What the task asks:
Reproduce, without alteration, every line of the data; exclude the images.

Data excerpt:
════
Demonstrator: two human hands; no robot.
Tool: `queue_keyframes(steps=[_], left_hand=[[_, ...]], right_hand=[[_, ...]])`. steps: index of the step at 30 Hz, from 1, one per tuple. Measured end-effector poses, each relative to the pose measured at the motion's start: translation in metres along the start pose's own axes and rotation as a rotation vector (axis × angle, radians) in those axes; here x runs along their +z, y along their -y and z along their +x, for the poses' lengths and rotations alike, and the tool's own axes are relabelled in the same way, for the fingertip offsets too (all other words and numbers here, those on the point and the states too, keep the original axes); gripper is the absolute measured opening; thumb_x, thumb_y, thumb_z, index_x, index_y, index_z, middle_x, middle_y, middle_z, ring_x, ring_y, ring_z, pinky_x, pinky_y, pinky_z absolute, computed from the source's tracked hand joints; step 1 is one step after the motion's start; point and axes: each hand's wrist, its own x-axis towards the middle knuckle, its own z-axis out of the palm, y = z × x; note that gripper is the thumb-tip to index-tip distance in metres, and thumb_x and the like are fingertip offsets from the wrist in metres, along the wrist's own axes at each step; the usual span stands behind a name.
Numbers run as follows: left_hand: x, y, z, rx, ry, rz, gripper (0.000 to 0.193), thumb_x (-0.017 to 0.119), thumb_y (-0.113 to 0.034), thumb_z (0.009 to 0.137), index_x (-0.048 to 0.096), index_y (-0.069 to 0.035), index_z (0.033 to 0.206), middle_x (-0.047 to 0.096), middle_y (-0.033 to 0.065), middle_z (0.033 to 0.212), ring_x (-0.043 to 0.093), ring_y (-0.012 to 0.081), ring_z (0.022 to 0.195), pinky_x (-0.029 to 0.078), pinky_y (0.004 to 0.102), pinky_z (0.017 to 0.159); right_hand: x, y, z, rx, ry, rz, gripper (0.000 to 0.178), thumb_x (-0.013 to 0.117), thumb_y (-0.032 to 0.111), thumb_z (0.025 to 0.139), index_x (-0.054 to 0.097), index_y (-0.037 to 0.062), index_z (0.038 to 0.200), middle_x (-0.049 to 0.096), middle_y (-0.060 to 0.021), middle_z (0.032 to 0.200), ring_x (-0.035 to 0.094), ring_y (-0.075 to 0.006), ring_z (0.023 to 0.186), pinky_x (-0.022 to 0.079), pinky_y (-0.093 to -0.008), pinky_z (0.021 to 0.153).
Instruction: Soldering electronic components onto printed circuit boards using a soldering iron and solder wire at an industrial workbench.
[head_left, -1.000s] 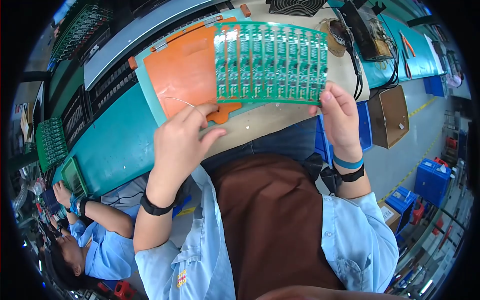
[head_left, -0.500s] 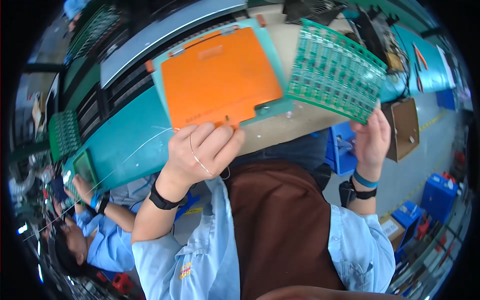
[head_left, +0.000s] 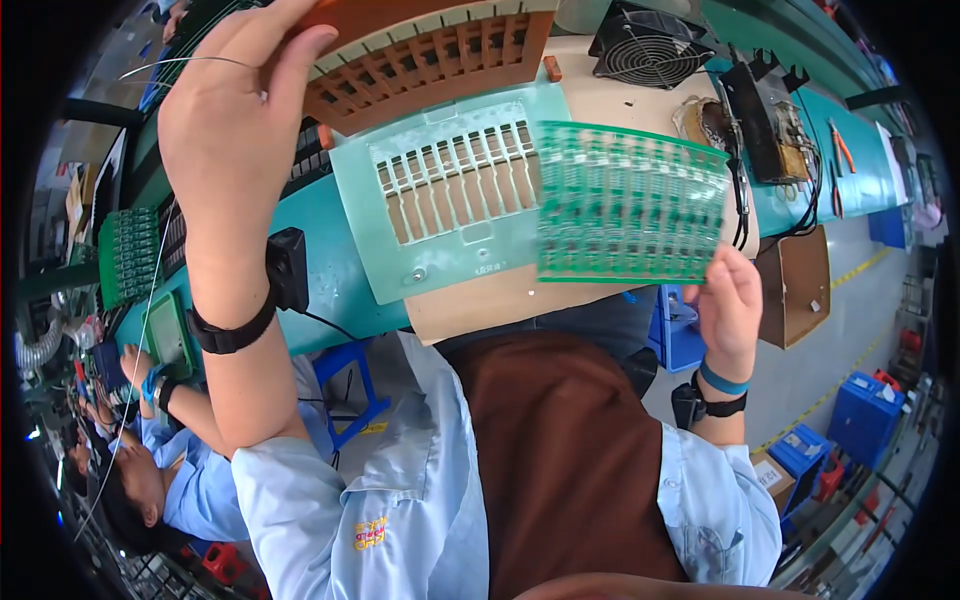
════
Result for this exercise:
Demonstrator: two human hands; no robot.
Tool: `queue_keyframes(steps=[_], left_hand=[[_, ...]], right_hand=[[_, ...]])`. steps: index of the step at 30 Hz, from 1, one per tuple. Measured end-effector poses, each relative to the pose measured at the motion's start: translation in metres along the start pose's own axes and rotation as a rotation vector (axis × angle, radians) in those axes; here x runs along their +z, y along their -y and z along their +x, for the poses' lengths and rotations alike, and the tool's own axes are relabelled in the same way, for the fingertip offsets too (all other words and numbers here, those on the point and the states too, keep the original axes); gripper is the absolute measured opening; thumb_x, thumb_y, thumb_z, index_x, index_y, index_z, middle_x, middle_y, middle_z, ring_x, ring_y, ring_z, pinky_x, pinky_y, pinky_z absolute, computed from the source's tracked hand joints; step 1 is one step after the motion's start; point and axes: each hand's wrist, its own x-axis towards the middle knuckle, its own z-axis out of the palm, y = z × x; note that gripper is the thumb-tip to index-tip distance in metres, and thumb_x and the like are fingertip offsets from the wrist in metres, along the wrist's own axes at each step; the usual span stands behind a name.
Numbers run as follows: left_hand: x, y, z, rx, ry, rz, gripper (0.000 to 0.193), thumb_x (-0.017 to 0.119), thumb_y (-0.113 to 0.034), thumb_z (0.009 to 0.137), index_x (-0.048 to 0.096), index_y (-0.069 to 0.035), index_z (0.033 to 0.206), middle_x (-0.047 to 0.096), middle_y (-0.033 to 0.065), middle_z (0.033 to 0.212), ring_x (-0.043 to 0.093), ring_y (-0.012 to 0.081), ring_z (0.022 to 0.195), pinky_x (-0.029 to 0.078), pinky_y (0.004 to 0.102), pinky_z (0.017 to 0.159); right_hand: x, y, z, rx, ry, rz, gripper (0.000 to 0.178), thumb_x (-0.013 to 0.117), thumb_y (-0.032 to 0.111), thumb_z (0.025 to 0.139), index_x (-0.054 to 0.097), index_y (-0.037 to 0.062), index_z (0.038 to 0.200), middle_x (-0.049 to 0.096), middle_y (-0.060 to 0.021), middle_z (0.032 to 0.200), ring_x (-0.035 to 0.094), ring_y (-0.075 to 0.006), ring_z (0.023 to 0.186), pinky_x (-0.022 to 0.079), pinky_y (-0.093 to -0.008), pinky_z (0.021 to 0.153).
Instruction: Soldering electronic components onto printed circuit boards using a soldering iron and solder wire at an industrial workbench.
[head_left, -1.000s] 
[head_left, -0.500s] 
[head_left, +0.000s] 

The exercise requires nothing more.